Ex-Deutsche Bank Trader Bittar Pleads Guilty to Rate Rigging


Christian Bittar leaves Westminster Magistrates' Court in London on Jan. 11, 2016. Photographer: Jason Alden/Bloomberg

 

Christian Bittar, a former star trader for Deutsche Bank AG, pleaded guilty to conspiring to rig the benchmark rate known as Euribor, a key moment in one of the U.K.’s biggest banking scandals.

Bittar pleaded guilty on March 2, but his plea couldn’t be reported until Thursday after a London court lifted restrictions on the matter, the U.K.’s Serious Fraud Office said in a statement. A trial of five other traders in the case is scheduled to begin next month.

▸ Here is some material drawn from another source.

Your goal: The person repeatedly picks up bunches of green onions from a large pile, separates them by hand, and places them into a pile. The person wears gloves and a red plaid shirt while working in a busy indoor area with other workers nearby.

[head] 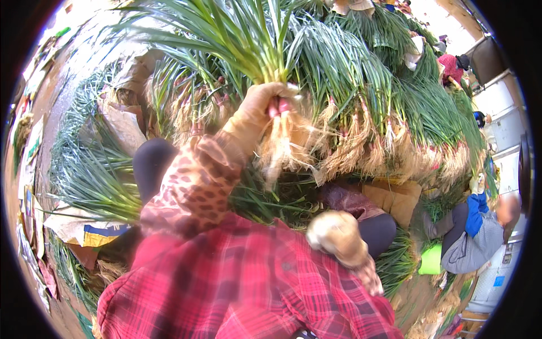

The SFO charged Bittar in November 2015 with conspiring to “procure or make submissions” to manipulate the euro interbank offered rate, or Euribor, between 2005 and 2009. The scheme was investigated as part of a wider probe into benchmark rates, the most famous of which was Libor, a counterpart of Euribor.

"While there’s an outstanding trial of the others, and Mr. Bittar is due to be sentenced thereafter, it wouldn’t be right to comment on this at the moment," said David Savell, Bittar’s lawyer at Locke Lord LLP in London.

In addition to the criminal charge, Bittar was issued a penalty notice by the U.K. Financial Conduct Authority in 2014 with a proposed fine of 10 million pounds ($14 million) in relation to the bank’s improper submissions. The FCA also proposed to ban him from the industry. The notice was put on hold due to the SFO’s criminal investigation.

50 Million-Euro Bonus
In 2008, Bittar made 500 million euros ($617 million) for the bank and was due a bonus of more than 50 million euros under his employment contract, according to people with knowledge of the situation. He lost about 40 million euros in bonuses after he was fired in 2011.

Deutsche Bank paid $2.5 billion for failing to prevent attempts to rig benchmark interest rates. The FCA also admonished the lender for potentially hampering the investigation by misleading the regulator.

Officials at Deutsche Bank and the FCA declined to comment.

German prosecutors said last month that they wouldn’t extradite four other Deutsche Bank traders, ruling that the alleged crimes had taken place too long ago to be tried. That whittled the number of traders from Deutsche Bank, Barclays Plc and Societe Generale SA charged with rigging Euribor down to six from an initial 11. A French court last year decided not to extradite the SocGen trader caught up in the case.